Wound complications are a significant concern globally. Artificial dermal (AD) scaffolds, a novel material used in wound repair, hold promise for enhancing wound repair. However, it is limited by challenges such as prolonged vascularization time. This study aimed to investigate the effects of AD scaffold composites with recombinant human epidermal growth factor (Rh-EGF) on wound repair in rats.
Methods
Rh-EGF absorption and release from the artificial dermis were evaluated using an enzyme-linked immunosorbent assay.
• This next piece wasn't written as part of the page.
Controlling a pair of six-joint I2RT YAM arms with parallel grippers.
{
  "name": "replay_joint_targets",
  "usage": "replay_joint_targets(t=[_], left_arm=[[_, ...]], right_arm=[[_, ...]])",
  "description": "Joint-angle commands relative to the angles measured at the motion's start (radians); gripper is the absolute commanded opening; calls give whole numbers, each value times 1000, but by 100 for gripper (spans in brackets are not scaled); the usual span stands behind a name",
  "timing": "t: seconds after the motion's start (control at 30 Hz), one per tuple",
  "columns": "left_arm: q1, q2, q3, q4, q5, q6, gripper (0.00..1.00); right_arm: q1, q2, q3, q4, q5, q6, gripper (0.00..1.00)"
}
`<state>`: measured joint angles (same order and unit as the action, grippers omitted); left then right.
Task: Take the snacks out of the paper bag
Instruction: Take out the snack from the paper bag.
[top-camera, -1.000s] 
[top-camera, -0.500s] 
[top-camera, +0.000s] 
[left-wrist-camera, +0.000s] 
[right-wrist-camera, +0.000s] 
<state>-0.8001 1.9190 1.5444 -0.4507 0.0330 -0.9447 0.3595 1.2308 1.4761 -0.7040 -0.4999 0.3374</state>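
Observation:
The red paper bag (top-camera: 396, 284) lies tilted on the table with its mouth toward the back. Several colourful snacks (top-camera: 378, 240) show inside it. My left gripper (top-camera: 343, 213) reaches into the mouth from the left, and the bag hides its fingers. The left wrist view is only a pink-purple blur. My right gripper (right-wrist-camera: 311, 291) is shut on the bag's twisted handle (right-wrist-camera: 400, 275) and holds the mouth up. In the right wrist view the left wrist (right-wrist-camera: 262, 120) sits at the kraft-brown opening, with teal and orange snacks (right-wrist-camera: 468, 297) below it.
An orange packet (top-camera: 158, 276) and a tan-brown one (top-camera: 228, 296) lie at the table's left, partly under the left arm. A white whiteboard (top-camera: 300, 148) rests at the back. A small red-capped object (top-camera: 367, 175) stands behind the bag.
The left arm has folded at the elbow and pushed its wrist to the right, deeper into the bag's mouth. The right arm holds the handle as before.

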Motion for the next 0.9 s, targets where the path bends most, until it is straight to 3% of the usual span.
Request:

Cell proliferation was assessed using the Cell Counting Kit-8 (CCK-8) assay. Cell adhesion was examined via electron microscopy and confocal microscopy. Rats were divided into four groups: (1) AD/Rh-EGF composite scaffolds, (2) AD scaffolds alone, (3) Rh-EGF alone, and (4) untreated control. Wound healing was assessed over 21 days via histological analysis and wound closure rates.
Results
Absorption and release experiments confirmed that the artificial dermis can retain and release Rh-EGF. In cell co-culture experiments, the Rh-EGF-combined AD scaffolds enhanced L929 cell proliferation and adhesion. The Rh-EGF composite artificial dermis promoted wound healing in vivo. Histological and immunohistochemical analyses revealed that the Rh-EGF composite artificial dermis stimulated epithelial tissue regeneration, collagen production, cell proliferation, and angiogenesis while showing a potential trend toward reduced scar formation based on molecular markers.
Conclusion
The AD/Rh-EGF composite scaffold accelerates wound repair while minimizing scar formation, providing a theoretical basis for its potential clinical applications.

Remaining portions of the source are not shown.